Faced with all of this, right now the best course of action (for yourself, I’ll leave it to another time to solve society’s issues) appears to do the following. First, select an informationally complex password that is easy to remember. If you are wondering how to do that look at this xkcd comic and try this website. You can also use 1Password of LastPass to generate hard to crack passwords and remember them for you but that requires having a device near you if something goes array. In any case, at the very least, set hard passwords for your most important logins and set different passwords for stuff you could care less about. Second, back up your data. For Gmail, that means downloading it to a client or using a service like Backupify. That, I suspect, will dramatically minimize your chances of becoming Fallows’ wife. Nothing here stops you from also using Google’s second step but, as I said, I wonder if it is worth it. That said, anyone out there reading this can be sure, having sunk the costs, I’ve locked it all down.

4 Replies to “Password Security and Game Theory”

  1. Hi Joshua, I generally agree that the additional burden imposed by 2-factor verification may exceed the benefits for some users. However I think it is important to clarify a few things:

    1. The xkcd cartoon is fun but not entirely correct. A sequence of dictionary words (like the one they illustrate) is NOT a secure password. This is because hackers attack using ‘dictionary based’ approaches, not just brute force. See examples at http://en.wikipedia.org/wiki/Password_strength#Examples_of_weak_passwords

    2. So your readers should not heed that advice literally. Instead, to make a good password, you want to mutate those words further, such as here: http://www.brown.edu/cis/information_security/guard_your_privacy/privacy_passwords.php#1

    In general a longer password is better.

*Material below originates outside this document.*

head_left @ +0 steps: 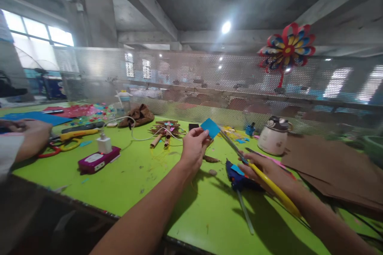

    3. Even if you think your password is complicated, this doesn’t mean that it is hard to break. Newer hacking techniques don’t just attack your password. They also exploit vulnerabilities in how that information is processed on the server side. For example Rainbow Tables exploit the fact that passwords are hashed when stored. They greatly shorten the time to crack even seemingly complicated passwords. Take a look at this before you get too confident about your “difficult” password, please.
    http://www.codinghorror.com/blog/2007/09/rainbow-hash-cracking.html

    4. Two-factor authentication solves a DIFFERENT type of problem. Not just protecting complicated passwords. But adding a different layer. For example if you browse a website and it installs malware on your computer, that could capture your keystrokes and send your password to a hacker REGARDLESS of how complex it is. In that case a hacker would be able to login to your account from afar if you did not use 2-factor authentication. Another example is if you use the same password on multiple web services, e.g., Google and Amazon. If one service gets compromised (Google) that would enable access to your other accounts (Amazon).

    This is not to say 2-factor authentication solves all the problems. Only that it adds an extra layer of protection along a different dimension. Whether it is worthwhile depends on how one judges the risks.

  2. Honestly, I find it easier to remember an alphanumeric gibberish password (like “&h41VF3a9Xi”) than to remember a list of words like “Cow jumped lima beans”.